#### Assigned task:
Pull every line holding the word "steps" from the data below and copy it.

#### Data section:
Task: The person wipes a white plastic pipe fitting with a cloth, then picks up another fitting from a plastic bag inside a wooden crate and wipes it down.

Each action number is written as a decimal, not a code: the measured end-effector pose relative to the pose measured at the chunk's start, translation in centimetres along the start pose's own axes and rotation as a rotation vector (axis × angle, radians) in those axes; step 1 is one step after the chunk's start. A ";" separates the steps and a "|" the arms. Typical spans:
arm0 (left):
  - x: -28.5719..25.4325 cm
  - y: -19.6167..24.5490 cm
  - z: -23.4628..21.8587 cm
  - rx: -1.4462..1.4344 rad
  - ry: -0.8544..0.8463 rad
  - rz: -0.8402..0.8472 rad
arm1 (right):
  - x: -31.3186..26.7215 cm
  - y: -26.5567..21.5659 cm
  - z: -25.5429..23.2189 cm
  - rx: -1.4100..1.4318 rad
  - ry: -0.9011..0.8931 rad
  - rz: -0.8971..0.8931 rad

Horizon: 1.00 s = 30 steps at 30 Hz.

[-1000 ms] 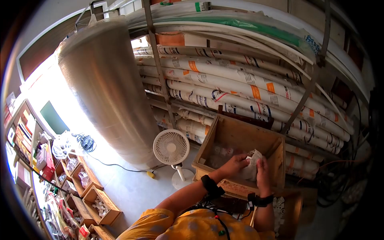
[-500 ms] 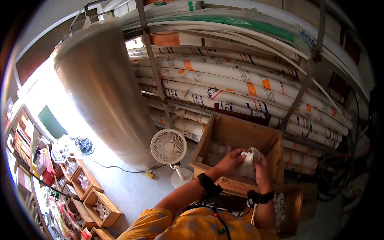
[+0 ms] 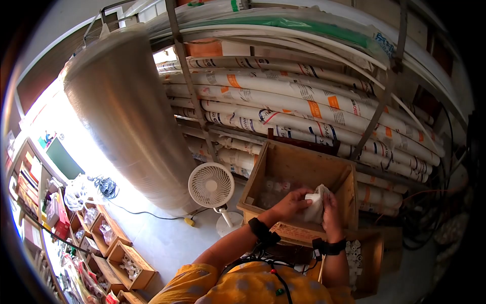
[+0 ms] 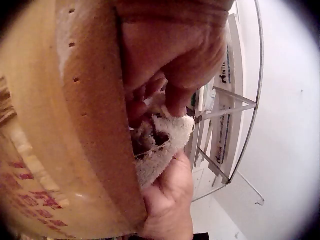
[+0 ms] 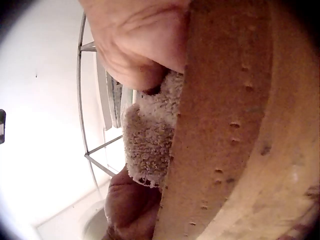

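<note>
While my left hand (image 3: pixel 292 204) pinches a white piece (image 3: pixel 311 197), my right hand (image 3: pixel 330 216) grips cloth (image 3: pixel 318 209).
Wrist views show it shaggy; only the head view shows plastic (image 3: pixel 275 188) at the box's (image 3: pixel 291 233) left.

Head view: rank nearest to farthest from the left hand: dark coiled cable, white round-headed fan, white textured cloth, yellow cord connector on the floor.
1. White textured cloth: in the grip of the left hand.
2. White round-headed fan: left of the brown wooden box.
3. Yellow cord connector: on the floor, past the fan.
4. Dark coiled cable: farthest left.
</note>
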<state>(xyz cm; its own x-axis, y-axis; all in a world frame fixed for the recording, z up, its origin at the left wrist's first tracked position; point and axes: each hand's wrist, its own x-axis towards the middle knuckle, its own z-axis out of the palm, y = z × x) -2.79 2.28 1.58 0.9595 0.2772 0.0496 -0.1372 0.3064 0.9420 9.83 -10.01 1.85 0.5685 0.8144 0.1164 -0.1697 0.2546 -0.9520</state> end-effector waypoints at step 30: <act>0.1 0.0 0.0 -0.021 0.047 -0.016 | -0.2 -0.4 0.7 0.017 -0.010 0.029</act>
<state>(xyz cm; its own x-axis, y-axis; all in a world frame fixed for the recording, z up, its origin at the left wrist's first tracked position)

#### Exercise result:
Each action number is written as a decimal, not a code: the measured end-effector pose relative to the pose measured at the chunk's start, translation in centimetres along the start pose's own axes and rotation as a rotation vector (axis × angle, radians) in those axes; step 1 is one step after the chunk's start. A ";" separates the steps and a "|" the arms. Typical spans:
Horizon: 1.00 s = 30 steps at 30 Hz.

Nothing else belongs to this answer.